Start preparing now.
All of the resources and care available for first-time mothers mentioned in this piece should be as well-researched as the right stroller or babysitter — and be accessible when you need them. Start today, whether you’re expecting, on leave, or already back to work. Some services may even be covered by your medical insurance or as an employee benefit, so ask your OB/GYN and your HR department. Know these providers’ contact info, rates, and rules of engagement. Another surprise or a panicked search for replacement pump part or a care provider will only worsen things. And be prepared for a prolonged search: there is a high level of need and regulated support is limited-to-anemic.
Return gradually — and know when it’s not working.
Sarah made the mistakes of ramping up too quickly, then suffering in silence.
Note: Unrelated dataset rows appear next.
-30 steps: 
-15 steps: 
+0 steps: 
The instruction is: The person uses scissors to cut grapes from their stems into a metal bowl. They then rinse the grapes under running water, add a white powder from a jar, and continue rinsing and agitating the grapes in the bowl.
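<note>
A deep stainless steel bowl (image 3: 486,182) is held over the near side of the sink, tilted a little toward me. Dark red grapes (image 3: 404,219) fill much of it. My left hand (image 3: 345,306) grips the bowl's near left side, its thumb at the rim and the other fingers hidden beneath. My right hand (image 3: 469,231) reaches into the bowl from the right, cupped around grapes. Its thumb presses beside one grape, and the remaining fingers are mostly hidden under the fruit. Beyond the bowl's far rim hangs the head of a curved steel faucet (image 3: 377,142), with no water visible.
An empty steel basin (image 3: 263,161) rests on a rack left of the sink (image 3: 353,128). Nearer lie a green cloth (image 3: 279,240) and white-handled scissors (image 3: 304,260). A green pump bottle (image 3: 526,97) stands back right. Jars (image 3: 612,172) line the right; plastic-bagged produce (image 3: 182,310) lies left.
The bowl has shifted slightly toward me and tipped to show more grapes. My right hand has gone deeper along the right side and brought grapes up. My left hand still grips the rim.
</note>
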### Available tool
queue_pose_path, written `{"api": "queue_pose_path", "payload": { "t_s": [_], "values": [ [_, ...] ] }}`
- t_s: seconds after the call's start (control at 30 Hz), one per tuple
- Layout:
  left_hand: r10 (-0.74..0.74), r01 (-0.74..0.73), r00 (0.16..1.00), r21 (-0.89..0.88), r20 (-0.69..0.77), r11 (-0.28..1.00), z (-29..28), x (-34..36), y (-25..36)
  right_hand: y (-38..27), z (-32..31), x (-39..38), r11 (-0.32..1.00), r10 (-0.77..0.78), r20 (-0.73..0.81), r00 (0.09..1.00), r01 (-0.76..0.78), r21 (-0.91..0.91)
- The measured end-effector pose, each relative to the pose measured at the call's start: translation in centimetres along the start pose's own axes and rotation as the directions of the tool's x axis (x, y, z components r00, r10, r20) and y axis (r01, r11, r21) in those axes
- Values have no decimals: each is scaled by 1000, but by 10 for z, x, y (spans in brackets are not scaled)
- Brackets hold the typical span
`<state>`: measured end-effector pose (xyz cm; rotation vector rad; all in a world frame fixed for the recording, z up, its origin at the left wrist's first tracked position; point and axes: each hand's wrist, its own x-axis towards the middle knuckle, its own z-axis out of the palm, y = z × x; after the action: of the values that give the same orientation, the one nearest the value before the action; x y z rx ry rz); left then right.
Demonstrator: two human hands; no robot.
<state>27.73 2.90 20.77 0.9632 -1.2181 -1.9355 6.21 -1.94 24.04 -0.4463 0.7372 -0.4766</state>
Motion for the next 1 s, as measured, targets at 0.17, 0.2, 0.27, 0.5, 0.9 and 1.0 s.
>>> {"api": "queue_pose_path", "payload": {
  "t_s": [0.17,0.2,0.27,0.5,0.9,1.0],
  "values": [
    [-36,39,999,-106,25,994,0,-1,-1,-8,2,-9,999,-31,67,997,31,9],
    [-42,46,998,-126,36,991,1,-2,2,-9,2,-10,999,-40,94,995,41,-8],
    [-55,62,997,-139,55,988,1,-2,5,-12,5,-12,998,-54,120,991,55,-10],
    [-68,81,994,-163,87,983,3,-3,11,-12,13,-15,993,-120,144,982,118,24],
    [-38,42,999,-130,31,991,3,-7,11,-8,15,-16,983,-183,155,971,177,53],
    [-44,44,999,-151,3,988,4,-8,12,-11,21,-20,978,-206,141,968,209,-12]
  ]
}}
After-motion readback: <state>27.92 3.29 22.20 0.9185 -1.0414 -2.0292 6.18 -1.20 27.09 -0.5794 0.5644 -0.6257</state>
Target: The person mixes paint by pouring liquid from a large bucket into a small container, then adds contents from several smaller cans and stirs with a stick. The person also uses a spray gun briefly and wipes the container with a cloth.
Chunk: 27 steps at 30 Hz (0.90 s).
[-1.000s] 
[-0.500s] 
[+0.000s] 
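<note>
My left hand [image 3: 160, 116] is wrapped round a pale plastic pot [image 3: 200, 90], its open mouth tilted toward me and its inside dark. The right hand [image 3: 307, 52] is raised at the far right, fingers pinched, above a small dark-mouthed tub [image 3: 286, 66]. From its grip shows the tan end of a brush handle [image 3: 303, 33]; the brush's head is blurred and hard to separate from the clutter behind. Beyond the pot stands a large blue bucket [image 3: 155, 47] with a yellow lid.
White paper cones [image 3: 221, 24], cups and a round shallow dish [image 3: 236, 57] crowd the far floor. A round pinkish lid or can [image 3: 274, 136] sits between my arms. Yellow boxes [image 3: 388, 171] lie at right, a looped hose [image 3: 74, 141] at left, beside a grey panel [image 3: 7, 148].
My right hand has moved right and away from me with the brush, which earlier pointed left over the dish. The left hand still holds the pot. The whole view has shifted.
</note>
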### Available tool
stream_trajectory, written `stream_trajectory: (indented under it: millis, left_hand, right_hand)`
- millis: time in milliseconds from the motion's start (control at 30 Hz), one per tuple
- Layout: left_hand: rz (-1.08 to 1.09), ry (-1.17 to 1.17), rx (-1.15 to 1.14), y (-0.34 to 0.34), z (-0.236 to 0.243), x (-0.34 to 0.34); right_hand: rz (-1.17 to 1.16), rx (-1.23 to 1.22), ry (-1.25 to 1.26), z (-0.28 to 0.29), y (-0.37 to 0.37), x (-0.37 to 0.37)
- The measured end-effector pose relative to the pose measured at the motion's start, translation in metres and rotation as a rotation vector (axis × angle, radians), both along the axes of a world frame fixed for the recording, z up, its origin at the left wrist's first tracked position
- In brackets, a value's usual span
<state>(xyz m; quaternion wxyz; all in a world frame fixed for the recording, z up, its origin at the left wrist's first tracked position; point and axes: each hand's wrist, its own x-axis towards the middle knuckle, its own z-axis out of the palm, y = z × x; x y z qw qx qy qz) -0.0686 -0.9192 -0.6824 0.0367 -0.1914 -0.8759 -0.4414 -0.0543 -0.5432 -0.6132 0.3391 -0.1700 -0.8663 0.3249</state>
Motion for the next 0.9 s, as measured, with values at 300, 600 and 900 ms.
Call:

Options for creating a smoother return include remote work, peer mentoring to ease the transition, or if it is financially feasible for your family, a gradual return. Even for those who are well prepared, there are no promises or guarantees. You may find that you are simply not ready to take on the pressures of returning to work, or at least not yet. Work with your employer to understand your options. If your organization’s culture is more nurturing than Sarah’s, support from your manager can make a huge difference. Know that they want you to bring your best version of yourself back to work.
Sarah ultimately sought out professional help. It took time, but she was dedicated to improvement, and she recovered personally and professionally. In fact, AJ’s birth inspired Sarah to move into her next career phase as an entrepreneur. She started her own business, which was not only well suited for her lifestyle but thrived. She also found professional and personal relationships that are better suited for her needs.
There simply is no one-size-fits-all approach to addressing the spectrum of PPD. But making investments in your own postpartum physical and mental health are also investments in your career and your well-being as a new mother and as a woman.